▶ _YOUR OBJECTIVE_:
The data beneath this task has to be reprinted character for character.
------------------------------------------------------------------------
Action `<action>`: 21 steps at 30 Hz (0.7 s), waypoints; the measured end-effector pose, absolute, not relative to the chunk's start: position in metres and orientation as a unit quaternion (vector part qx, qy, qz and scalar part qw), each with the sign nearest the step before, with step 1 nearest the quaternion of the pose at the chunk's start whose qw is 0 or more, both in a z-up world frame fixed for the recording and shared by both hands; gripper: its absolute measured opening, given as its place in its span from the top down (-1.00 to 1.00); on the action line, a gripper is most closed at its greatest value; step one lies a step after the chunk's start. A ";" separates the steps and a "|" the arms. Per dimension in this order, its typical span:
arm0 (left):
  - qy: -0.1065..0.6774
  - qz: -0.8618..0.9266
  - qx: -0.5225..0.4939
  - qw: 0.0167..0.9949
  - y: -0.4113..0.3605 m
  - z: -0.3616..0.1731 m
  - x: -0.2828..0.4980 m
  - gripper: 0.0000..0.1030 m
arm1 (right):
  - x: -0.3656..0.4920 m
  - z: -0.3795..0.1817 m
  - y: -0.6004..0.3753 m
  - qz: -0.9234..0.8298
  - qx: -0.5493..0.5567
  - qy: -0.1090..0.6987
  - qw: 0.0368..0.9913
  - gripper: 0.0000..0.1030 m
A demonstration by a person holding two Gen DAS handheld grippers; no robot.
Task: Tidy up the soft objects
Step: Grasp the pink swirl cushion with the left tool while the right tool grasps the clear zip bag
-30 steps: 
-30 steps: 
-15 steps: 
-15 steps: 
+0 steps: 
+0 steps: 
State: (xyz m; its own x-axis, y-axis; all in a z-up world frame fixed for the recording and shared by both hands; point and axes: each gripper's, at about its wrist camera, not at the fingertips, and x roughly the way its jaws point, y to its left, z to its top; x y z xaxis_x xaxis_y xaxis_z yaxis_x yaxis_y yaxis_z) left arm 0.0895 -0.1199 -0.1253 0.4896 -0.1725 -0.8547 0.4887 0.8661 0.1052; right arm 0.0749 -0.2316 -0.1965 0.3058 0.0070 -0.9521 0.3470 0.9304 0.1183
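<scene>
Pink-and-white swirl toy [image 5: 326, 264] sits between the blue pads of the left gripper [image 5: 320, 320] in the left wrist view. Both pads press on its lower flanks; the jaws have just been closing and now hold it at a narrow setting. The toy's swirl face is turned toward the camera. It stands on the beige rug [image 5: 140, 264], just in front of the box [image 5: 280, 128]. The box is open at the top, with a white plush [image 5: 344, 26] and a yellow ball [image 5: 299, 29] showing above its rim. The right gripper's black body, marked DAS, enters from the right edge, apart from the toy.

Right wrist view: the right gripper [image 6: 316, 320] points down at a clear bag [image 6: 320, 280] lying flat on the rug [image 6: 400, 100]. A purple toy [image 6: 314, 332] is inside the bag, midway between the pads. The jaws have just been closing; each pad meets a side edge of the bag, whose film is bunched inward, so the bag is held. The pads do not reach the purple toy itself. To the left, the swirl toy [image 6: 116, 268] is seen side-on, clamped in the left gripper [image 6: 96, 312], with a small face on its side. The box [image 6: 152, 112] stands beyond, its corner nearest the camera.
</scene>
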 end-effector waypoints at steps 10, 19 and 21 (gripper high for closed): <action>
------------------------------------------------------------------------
▶ _TASK RESPONSE_:
Action `<action>`: 21 steps at 30 Hz (0.7 s), waypoints; the measured end-effector pose, absolute, not relative to the chunk's start: position in metres and orientation as a unit quaternion (vector part qx, qy, qz and scalar part qw), each with the sign nearest the step before, with step 1 nearest the quaternion of the pose at the chunk's start whose qw is 0 or more, both in a z-up world frame fixed for the recording and shared by both hands; gripper: its absolute measured opening, given as its place in its span from the top down (-1.00 to 1.00); on the action line, a gripper is most closed at its greatest value; step one lies a step after the chunk's start. A ";" separates the steps and a "|" the arms. Per dimension in this order, its typical span:
arm0 (left):
  - qy: -0.1065..0.6774
  - qz: -0.8618..0.9266
  - qx: -0.5225..0.4939
  - qw: 0.0167..0.9949
  - y: -0.4113..0.3605 m
  - z: -0.3616..0.1731 m
  - x: -0.2828..0.4980 m
  - gripper: 0.0000..0.1030 m
arm1 (right):
  - x: -0.3656..0.4920 m
  - z: -0.3795..0.1817 m
  - y: -0.6004..0.3753 m
  - qz: -0.9234..0.8298
  - qx: -0.5493..0.5567
  - qy: -0.1090..0.6987
  - qw: 0.0368..0.9913
  - gripper: 0.0000..0.1030 m
A demonstration by a person holding two Gen DAS handheld grippers; no robot.
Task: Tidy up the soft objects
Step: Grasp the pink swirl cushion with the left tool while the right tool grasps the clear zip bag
-30 steps: 
-30 steps: 
-15 steps: 
-15 steps: 
+0 steps: 
+0 steps: 
State: (xyz m; its own x-axis, y-axis; all in a z-up world frame fixed for the recording and shared by both hands; point and axes: each gripper's, at about its wrist camera, not at the fingertips, and x roughly the way its jaws point, y to its left, z to its top; x y z xaxis_x xaxis_y xaxis_z yaxis_x yaxis_y yaxis_z) left arm 0.0895 -0.1199 -0.1253 0.4896 -0.1725 -0.8547 0.4887 0.8661 0.1052; right arm 0.0749 -0.2316 -0.1965 0.3058 0.0070 -0.9521 0.3470 0.9304 0.1183
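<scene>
Pink-and-white swirl toy [image 5: 326, 264] sits between the blue pads of the left gripper [image 5: 320, 320] in the left wrist view. Both pads press on its lower flanks; the jaws have just been closing and now hold it at a narrow setting. The toy's swirl face is turned toward the camera. It stands on the beige rug [image 5: 140, 264], just in front of the box [image 5: 280, 128]. The box is open at the top, with a white plush [image 5: 344, 26] and a yellow ball [image 5: 299, 29] showing above its rim. The right gripper's black body, marked DAS, enters from the right edge, apart from the toy.

Right wrist view: the right gripper [image 6: 316, 320] points down at a clear bag [image 6: 320, 280] lying flat on the rug [image 6: 400, 100]. A purple toy [image 6: 314, 332] is inside the bag, midway between the pads. The jaws have just been closing; each pad meets a side edge of the bag, whose film is bunched inward, so the bag is held. The pads do not reach the purple toy itself. To the left, the swirl toy [image 6: 116, 268] is seen side-on, clamped in the left gripper [image 6: 96, 312], with a small face on its side. The box [image 6: 152, 112] stands beyond, its corner nearest the camera.
</scene>
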 end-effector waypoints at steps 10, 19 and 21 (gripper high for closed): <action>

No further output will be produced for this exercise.